• What you have to do
Reproduce the entries below exactly, but only from the line containing "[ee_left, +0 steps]" to the line containing "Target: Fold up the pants", inclusive.

(Stored data)

Segment Open

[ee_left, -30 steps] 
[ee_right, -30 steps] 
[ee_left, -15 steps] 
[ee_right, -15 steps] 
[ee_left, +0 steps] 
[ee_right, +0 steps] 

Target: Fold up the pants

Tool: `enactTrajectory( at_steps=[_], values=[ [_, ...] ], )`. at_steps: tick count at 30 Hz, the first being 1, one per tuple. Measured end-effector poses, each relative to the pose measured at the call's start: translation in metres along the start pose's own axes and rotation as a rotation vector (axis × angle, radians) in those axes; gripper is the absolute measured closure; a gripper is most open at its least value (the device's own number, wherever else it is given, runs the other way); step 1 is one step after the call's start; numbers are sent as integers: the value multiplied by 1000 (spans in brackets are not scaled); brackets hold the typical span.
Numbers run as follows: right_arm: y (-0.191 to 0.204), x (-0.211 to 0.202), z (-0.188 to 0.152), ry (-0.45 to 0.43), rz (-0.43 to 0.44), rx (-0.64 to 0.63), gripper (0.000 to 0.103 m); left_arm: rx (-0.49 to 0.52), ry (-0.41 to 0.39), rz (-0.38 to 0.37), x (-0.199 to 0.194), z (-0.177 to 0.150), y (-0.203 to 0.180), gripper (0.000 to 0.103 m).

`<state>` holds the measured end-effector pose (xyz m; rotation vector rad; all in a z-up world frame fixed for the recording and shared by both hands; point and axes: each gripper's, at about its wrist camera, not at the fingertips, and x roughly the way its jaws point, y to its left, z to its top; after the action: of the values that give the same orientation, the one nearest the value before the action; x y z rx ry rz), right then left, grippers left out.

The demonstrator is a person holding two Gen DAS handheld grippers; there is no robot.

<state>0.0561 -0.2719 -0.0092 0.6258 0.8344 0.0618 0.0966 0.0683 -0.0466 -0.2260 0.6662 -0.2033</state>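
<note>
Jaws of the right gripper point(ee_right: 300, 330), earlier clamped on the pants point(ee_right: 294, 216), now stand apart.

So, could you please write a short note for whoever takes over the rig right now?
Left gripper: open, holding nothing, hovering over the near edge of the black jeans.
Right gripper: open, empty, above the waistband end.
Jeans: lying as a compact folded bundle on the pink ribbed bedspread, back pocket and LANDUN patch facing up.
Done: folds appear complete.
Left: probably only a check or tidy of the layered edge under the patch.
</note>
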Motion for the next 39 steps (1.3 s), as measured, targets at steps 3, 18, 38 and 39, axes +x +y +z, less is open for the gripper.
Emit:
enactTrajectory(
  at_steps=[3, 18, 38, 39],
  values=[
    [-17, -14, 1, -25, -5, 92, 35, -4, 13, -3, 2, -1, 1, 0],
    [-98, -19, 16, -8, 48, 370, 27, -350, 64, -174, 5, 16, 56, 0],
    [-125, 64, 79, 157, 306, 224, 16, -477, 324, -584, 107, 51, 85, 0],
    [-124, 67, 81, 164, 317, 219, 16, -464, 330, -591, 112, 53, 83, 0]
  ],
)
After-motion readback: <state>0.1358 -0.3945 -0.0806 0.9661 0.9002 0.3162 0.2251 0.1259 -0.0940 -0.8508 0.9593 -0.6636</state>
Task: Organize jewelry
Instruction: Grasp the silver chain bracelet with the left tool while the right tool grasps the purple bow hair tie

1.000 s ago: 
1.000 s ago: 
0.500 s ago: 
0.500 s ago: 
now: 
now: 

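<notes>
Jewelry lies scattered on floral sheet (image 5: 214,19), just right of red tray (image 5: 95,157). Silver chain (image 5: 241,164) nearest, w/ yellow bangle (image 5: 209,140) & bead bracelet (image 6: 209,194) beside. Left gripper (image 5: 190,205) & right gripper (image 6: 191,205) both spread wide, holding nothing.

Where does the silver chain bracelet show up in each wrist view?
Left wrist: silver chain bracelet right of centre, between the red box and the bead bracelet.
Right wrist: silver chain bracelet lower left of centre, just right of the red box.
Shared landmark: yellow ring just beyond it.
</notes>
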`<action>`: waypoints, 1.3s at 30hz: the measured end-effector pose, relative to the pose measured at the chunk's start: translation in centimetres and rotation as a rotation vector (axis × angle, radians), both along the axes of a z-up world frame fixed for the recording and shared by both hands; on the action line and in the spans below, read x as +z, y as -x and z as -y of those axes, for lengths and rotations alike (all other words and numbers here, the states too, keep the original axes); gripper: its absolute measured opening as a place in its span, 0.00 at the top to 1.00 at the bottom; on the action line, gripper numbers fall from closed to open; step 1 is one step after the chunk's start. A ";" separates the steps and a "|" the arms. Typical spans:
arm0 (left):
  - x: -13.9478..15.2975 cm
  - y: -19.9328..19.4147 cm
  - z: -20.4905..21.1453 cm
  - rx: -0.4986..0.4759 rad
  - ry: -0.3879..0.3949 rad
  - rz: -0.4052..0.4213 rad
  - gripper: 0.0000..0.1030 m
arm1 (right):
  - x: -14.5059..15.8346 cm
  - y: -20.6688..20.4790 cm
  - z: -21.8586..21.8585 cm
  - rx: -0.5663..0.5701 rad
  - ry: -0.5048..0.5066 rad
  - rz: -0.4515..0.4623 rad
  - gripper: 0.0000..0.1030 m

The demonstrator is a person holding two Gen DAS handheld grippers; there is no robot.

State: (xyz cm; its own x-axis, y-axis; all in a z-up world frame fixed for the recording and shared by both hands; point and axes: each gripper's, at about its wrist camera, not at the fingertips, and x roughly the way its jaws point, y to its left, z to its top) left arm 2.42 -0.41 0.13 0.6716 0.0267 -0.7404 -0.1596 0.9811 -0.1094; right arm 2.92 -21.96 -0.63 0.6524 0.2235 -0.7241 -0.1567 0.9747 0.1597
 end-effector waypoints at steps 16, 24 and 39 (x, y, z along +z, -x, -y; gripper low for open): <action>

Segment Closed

• Answer space
[ee_left, +0 steps] 
[ee_right, +0 steps] 

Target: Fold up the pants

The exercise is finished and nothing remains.